YOUR GOAL:
Every entry below should appear in the answer exactly as written, apart from the pictures.

DATA FOR ANALYSIS:
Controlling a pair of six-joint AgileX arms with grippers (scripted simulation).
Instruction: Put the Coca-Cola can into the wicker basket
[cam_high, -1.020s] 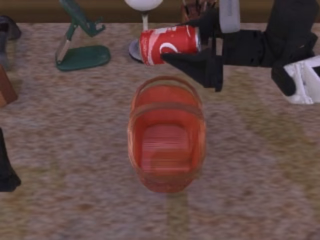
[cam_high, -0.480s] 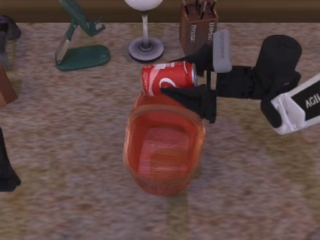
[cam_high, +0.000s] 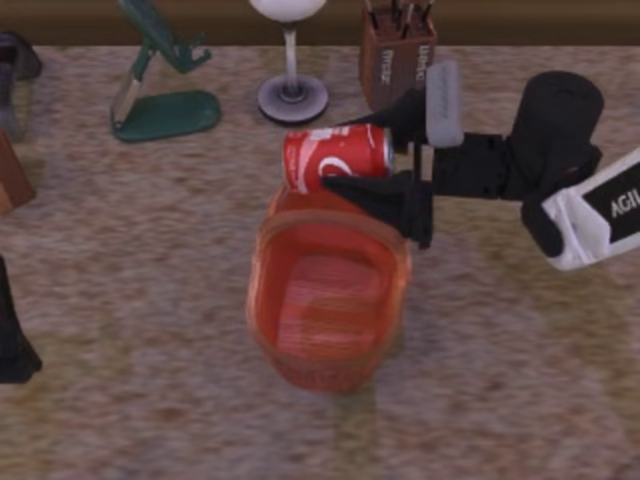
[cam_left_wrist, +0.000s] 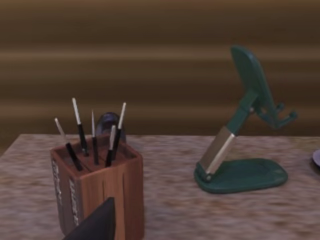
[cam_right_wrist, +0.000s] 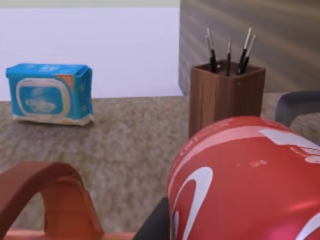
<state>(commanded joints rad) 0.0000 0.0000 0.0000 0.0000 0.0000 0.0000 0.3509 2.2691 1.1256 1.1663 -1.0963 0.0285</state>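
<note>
The red Coca-Cola can (cam_high: 318, 162) lies sideways in the air, silver top toward the right arm. My right gripper (cam_high: 348, 155) is shut on it, one dark finger (cam_high: 380, 195) on the near side of the can. It hangs just over the far rim of the orange-red wicker basket (cam_high: 265, 300), which stands mid-table. The right wrist view shows the can (cam_right_wrist: 250, 180) close up, with the basket's arched handle (cam_right_wrist: 45, 192) beside it. My left arm (cam_high: 10, 340) is parked at the table's left edge.
Along the far edge stand a green phone stand (cam_high: 165, 100), a wine glass (cam_high: 292, 95) and a brown box with dark utensils (cam_high: 398, 55), close behind the right gripper. A blue wipes pack (cam_right_wrist: 50, 92) lies farther off. A brown object (cam_high: 10, 175) sits at the left edge.
Over the last second my right gripper carried the can down and nearer, from above the wine glass to the basket's far rim. In the last half second it barely moved.
</note>
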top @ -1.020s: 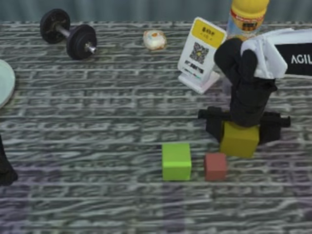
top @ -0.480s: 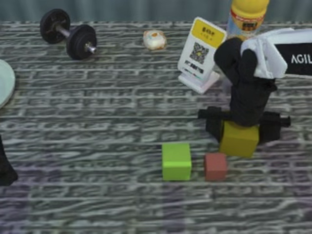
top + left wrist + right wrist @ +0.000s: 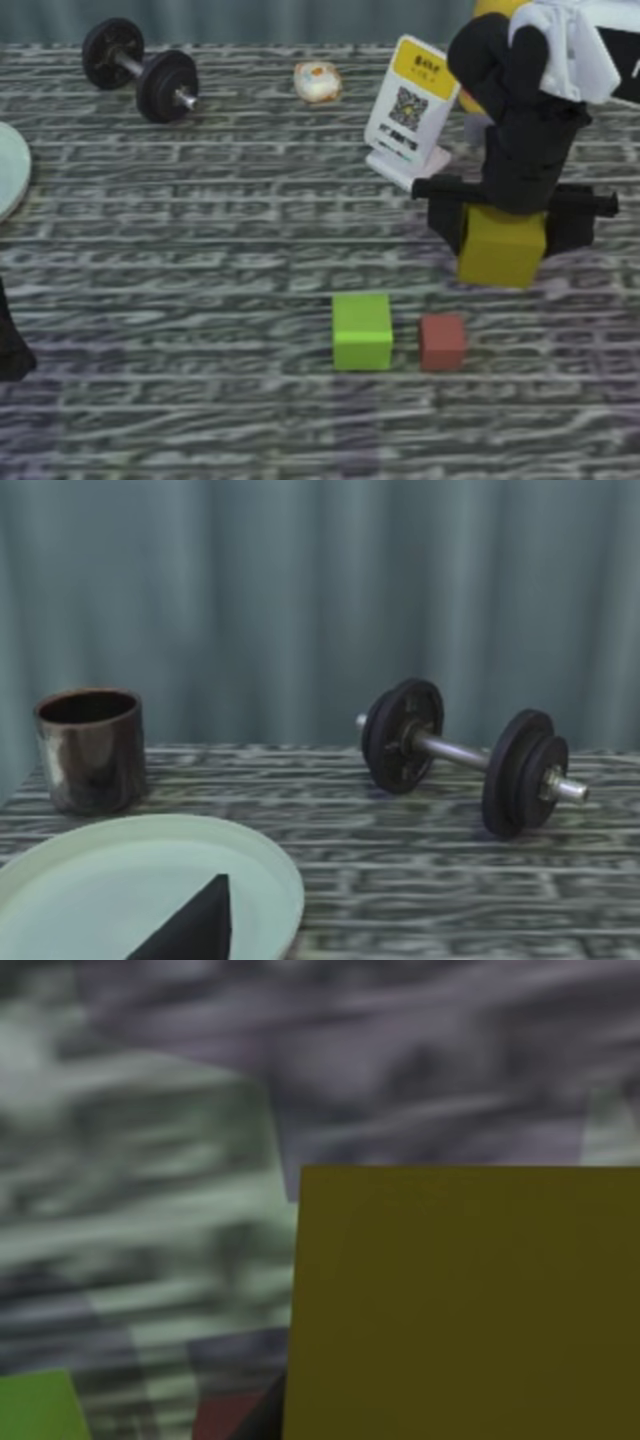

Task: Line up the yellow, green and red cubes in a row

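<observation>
My right gripper (image 3: 503, 232) is shut on the yellow cube (image 3: 502, 250) and holds it above the table at the right, behind the other two cubes. The green cube (image 3: 362, 331) and the smaller red cube (image 3: 442, 341) sit side by side on the table, a small gap between them, the red one on the right. In the right wrist view the yellow cube (image 3: 460, 1300) fills most of the picture, with a corner of the green cube (image 3: 35, 1405) and a bit of the red cube (image 3: 230, 1415) below it. My left arm (image 3: 12, 350) is parked at the left edge.
At the back stand a black dumbbell (image 3: 140, 70), a small round bun (image 3: 317, 81), and a white card stand (image 3: 412, 110) close to my right arm. A pale plate (image 3: 8, 165) lies at the left edge, with a dark cup (image 3: 90, 748) beyond it.
My right gripper has risen with the yellow cube and shifted toward the back and slightly right. The green and red cubes have not moved.
</observation>
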You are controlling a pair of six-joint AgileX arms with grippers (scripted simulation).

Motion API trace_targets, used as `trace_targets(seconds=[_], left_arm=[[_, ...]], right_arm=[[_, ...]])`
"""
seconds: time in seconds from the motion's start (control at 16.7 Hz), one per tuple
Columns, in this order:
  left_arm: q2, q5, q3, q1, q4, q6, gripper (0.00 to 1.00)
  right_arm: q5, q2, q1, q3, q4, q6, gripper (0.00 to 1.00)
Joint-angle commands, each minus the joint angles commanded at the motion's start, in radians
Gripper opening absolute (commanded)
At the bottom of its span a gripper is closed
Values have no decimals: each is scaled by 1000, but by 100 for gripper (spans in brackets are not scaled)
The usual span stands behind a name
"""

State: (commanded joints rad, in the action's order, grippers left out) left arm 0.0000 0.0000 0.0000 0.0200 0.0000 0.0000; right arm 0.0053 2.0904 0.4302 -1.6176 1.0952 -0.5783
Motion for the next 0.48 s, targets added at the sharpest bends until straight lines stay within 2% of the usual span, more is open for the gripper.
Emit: trace_targets(seconds=[0.3, 0.48], left_arm=[[0, 0, 0, 0, 0, 0, 100], [0, 0, 0, 0, 0, 0, 100]], right_arm=[[0, 2, -3, -3, 3, -2, 0], [0, 50, 42, -71, 43, -34, 0]])
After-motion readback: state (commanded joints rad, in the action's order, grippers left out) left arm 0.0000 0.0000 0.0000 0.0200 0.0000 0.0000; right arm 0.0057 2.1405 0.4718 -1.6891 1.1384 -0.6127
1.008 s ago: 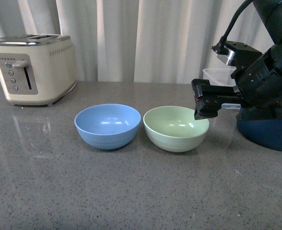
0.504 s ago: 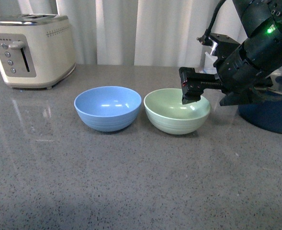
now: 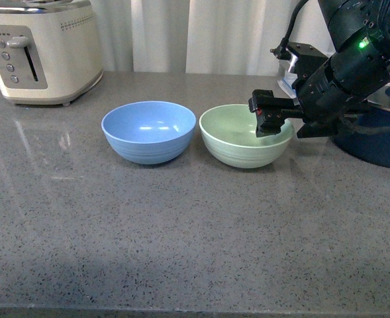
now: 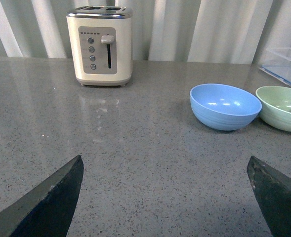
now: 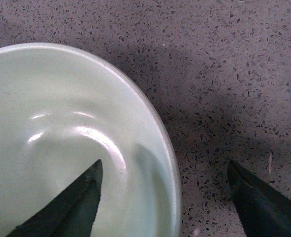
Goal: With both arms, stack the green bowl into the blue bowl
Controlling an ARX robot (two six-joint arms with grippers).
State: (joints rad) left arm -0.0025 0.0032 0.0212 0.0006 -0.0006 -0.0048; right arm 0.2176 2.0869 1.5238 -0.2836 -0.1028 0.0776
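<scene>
The green bowl point(image 3: 244, 135) sits upright on the grey counter, just right of the blue bowl point(image 3: 149, 131), the two almost touching. My right gripper point(image 3: 269, 120) hangs open over the green bowl's right rim. In the right wrist view the green bowl point(image 5: 61, 148) has its rim between the jaws, one finger over the inside, the other over the counter outside. My left gripper point(image 4: 165, 168) is open above bare counter, well short of the blue bowl point(image 4: 225, 105) and the green bowl point(image 4: 281, 107). The left arm is out of the front view.
A cream toaster point(image 3: 39, 50) stands at the back left, also the toaster point(image 4: 101, 44) in the left wrist view. A dark navy pot point(image 3: 373, 142) sits behind my right arm, with a clear container point(image 4: 286, 66) further back. White curtains close off the rear.
My right gripper has moved left and down from beside the green bowl to straddle its right rim. The front view has tilted downward. Both bowls have stayed in place.
</scene>
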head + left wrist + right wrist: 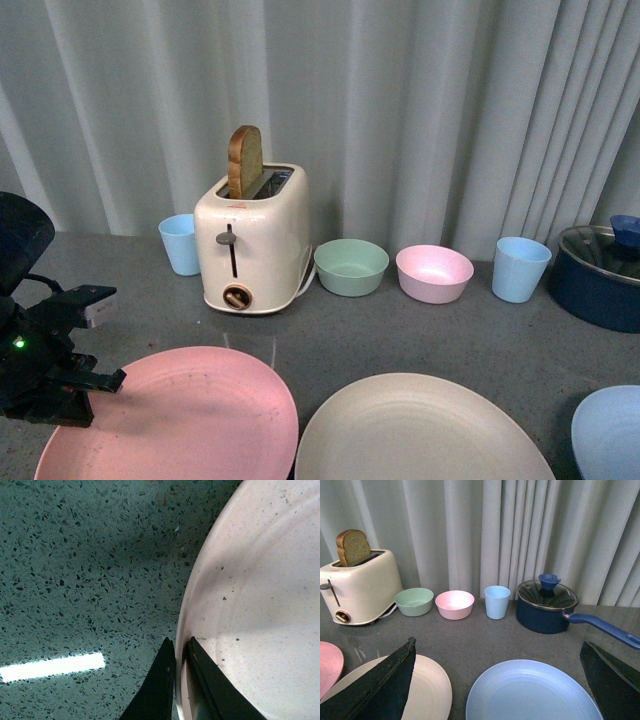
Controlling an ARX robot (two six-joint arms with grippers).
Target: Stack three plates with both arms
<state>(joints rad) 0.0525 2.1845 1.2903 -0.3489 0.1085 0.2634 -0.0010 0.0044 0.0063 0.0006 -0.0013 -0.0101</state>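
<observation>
The pink plate [185, 415] lies at the front left of the grey counter. My left gripper [95, 385] is shut on its left rim; in the left wrist view the two black fingers [160, 680] pinch the plate's edge [260, 605]. The cream plate [420, 430] lies in the front middle and shows in the right wrist view [430, 690]. The light blue plate [610, 430] lies at the front right, partly cut off. My right gripper [497, 652] is open wide above the blue plate [532, 692], touching nothing.
A cream toaster [255, 235] with a bread slice stands at the back. Beside it are a blue cup [180, 243], a green bowl [351, 266], a pink bowl [434, 273], another blue cup [521, 268] and a dark blue lidded pot [600, 275]. Curtains hang behind.
</observation>
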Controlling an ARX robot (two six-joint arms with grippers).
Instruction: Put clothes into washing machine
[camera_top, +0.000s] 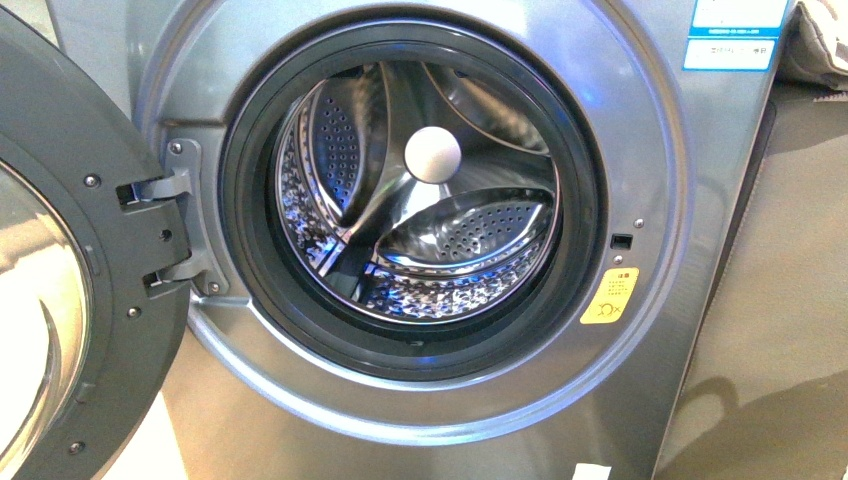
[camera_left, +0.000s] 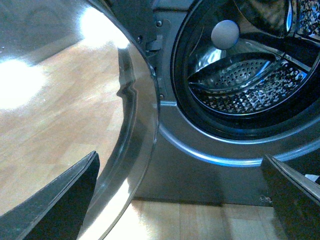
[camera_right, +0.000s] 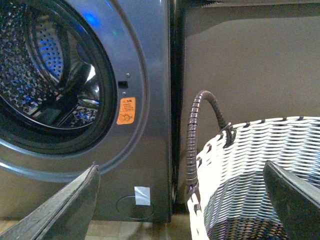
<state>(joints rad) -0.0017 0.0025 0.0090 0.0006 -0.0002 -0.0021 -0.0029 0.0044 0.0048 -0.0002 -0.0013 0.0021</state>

SOLUTION BELOW:
Controlling a pair of six-joint AgileX arms with grippers (scripted simulation).
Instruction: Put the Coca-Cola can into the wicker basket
[cam_high, -1.020s] 
[cam_high, -0.480s] 
[cam_high, +0.000s] 
[cam_left_wrist, +0.000s] 
[cam_right_wrist, +0.000s] 
<state>(commanded joints rad) 0.0000 0.0000 0.0000 0.0000 0.0000 0.0000 0.3509 2.2691 1.1256 1.1663 -1.0963 0.0285</state>
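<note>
The red Coca-Cola can (cam_high: 318, 162) lies sideways in the air, silver top toward the right arm. My right gripper (cam_high: 348, 155) is shut on it, one dark finger (cam_high: 380, 195) on the near side of the can. It hangs just over the far rim of the orange-red wicker basket (cam_high: 265, 300), which stands mid-table. The right wrist view shows the can (cam_right_wrist: 250, 180) close up, with the basket's arched handle (cam_right_wrist: 45, 192) beside it. My left arm (cam_high: 10, 340) is parked at the table's left edge.
Along the far edge stand a green phone stand (cam_high: 165, 100), a wine glass (cam_high: 292, 95) and a brown box with dark utensils (cam_high: 398, 55), close behind the right gripper. A blue wipes pack (cam_right_wrist: 50, 92) lies farther off. A brown object (cam_high: 10, 175) sits at the left edge.
Over the last second my right gripper carried the can down and nearer, from above the wine glass to the basket's far rim. In the last half second it barely moved.
</note>
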top @ -1.020s: 
top @ -0.480s: 
top + left wrist + right wrist @ +0.000s: 

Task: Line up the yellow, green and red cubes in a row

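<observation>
My right gripper (image 3: 503, 232) is shut on the yellow cube (image 3: 502, 250) and holds it above the table at the right, behind the other two cubes. The green cube (image 3: 362, 331) and the smaller red cube (image 3: 442, 341) sit side by side on the table, a small gap between them, the red one on the right. In the right wrist view the yellow cube (image 3: 460, 1300) fills most of the picture, with a corner of the green cube (image 3: 35, 1405) and a bit of the red cube (image 3: 230, 1415) below it. My left arm (image 3: 12, 350) is parked at the left edge.
At the back stand a black dumbbell (image 3: 140, 70), a small round bun (image 3: 317, 81), and a white card stand (image 3: 412, 110) close to my right arm. A pale plate (image 3: 8, 165) lies at the left edge, with a dark cup (image 3: 90, 748) beyond it.
My right gripper has risen with the yellow cube and shifted toward the back and slightly right. The green and red cubes have not moved.
</observation>
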You are controlling a pair of six-joint AgileX arms with grippers (scripted simulation).

Motion API trace_targets, used as `trace_targets(seconds=[_], left_arm=[[_, ...]], right_arm=[[_, ...]])`
"""
seconds: time in seconds from the motion's start (control at 16.7 Hz), one per tuple
Columns, in this order:
  left_arm: q2, q5, q3, q1, q4, q6, gripper (0.00 to 1.00)
  right_arm: q5, q2, q1, q3, q4, q6, gripper (0.00 to 1.00)
Joint-angle commands, each minus the joint angles commanded at the motion's start, in radians
Gripper opening absolute (commanded)
At the bottom of its span a gripper is closed
Values have no decimals: each is scaled by 1000, but by 100 for gripper (spans in brackets are not scaled)
The usual span stands behind a name
"""

State: (commanded joints rad, in the action's order, grippers left out) left arm 0.0000 0.0000 0.0000 0.0200 0.0000 0.0000; right arm 0.0053 2.0904 0.4302 -1.6176 1.0952 -0.5783
Motion for the next 0.48 s, targets added at the sharpest bends until straight lines stay within 2% of the usual span, more is open for the gripper.
Emit: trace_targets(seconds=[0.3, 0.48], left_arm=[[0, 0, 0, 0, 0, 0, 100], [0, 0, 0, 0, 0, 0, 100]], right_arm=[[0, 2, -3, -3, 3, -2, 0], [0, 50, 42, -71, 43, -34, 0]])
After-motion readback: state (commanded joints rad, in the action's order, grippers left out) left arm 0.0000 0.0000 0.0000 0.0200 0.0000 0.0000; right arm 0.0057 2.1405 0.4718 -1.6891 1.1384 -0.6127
1.008 s ago: 
0.504 s ago: 
now: 
now: 
now: 
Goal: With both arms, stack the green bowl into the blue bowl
Controlling an ARX robot (two six-joint arms with grippers).
State: (joints rad) left arm -0.0025 0.0032 0.0212 0.0006 -0.0006 -0.0048; right arm 0.2176 2.0869 1.5238 -0.2836 -0.1028 0.0776
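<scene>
The green bowl point(image 3: 244, 135) sits upright on the grey counter, just right of the blue bowl point(image 3: 149, 131), the two almost touching. My right gripper point(image 3: 269, 120) hangs open over the green bowl's right rim. In the right wrist view the green bowl point(image 5: 61, 148) has its rim between the jaws, one finger over the inside, the other over the counter outside. My left gripper point(image 4: 165, 168) is open above bare counter, well short of the blue bowl point(image 4: 225, 105) and the green bowl point(image 4: 281, 107). The left arm is out of the front view.
A cream toaster point(image 3: 39, 50) stands at the back left, also the toaster point(image 4: 101, 44) in the left wrist view. A dark navy pot point(image 3: 373, 142) sits behind my right arm, with a clear container point(image 4: 286, 66) further back. White curtains close off the rear.
My right gripper has moved left and down from beside the green bowl to straddle its right rim. The front view has tilted downward. Both bowls have stayed in place.
</scene>
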head + left wrist + right wrist: 
Controlling an ARX robot (two six-joint arms with grippers).
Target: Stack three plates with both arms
<state>(joints rad) 0.0525 2.1845 1.2903 -0.3489 0.1085 0.2634 -0.0010 0.0044 0.0063 0.0006 -0.0013 -0.0101</state>
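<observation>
The pink plate [185, 415] lies at the front left of the grey counter. My left gripper [95, 385] is shut on its left rim; in the left wrist view the two black fingers [160, 680] pinch the plate's edge [260, 605]. The cream plate [420, 430] lies in the front middle and shows in the right wrist view [430, 690]. The light blue plate [610, 430] lies at the front right, partly cut off. My right gripper [497, 652] is open wide above the blue plate [532, 692], touching nothing.
A cream toaster [255, 235] with a bread slice stands at the back. Beside it are a blue cup [180, 243], a green bowl [351, 266], a pink bowl [434, 273], another blue cup [521, 268] and a dark blue lidded pot [600, 275]. Curtains hang behind.
</observation>
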Controlling an ARX robot (two six-joint arms with grippers).
Instruction: Put clothes into washing machine
[camera_top, +0.000s] 
[camera_left, +0.000s] 
[camera_right, +0.000s] 
<state>(joints rad) -0.0017 0.0025 0.0090 0.0006 -0.0002 -0.0021 -0.0029 0.0044 0.0048 -0.0002 -0.0013 0.0021</state>

That is the complete output for this exercise.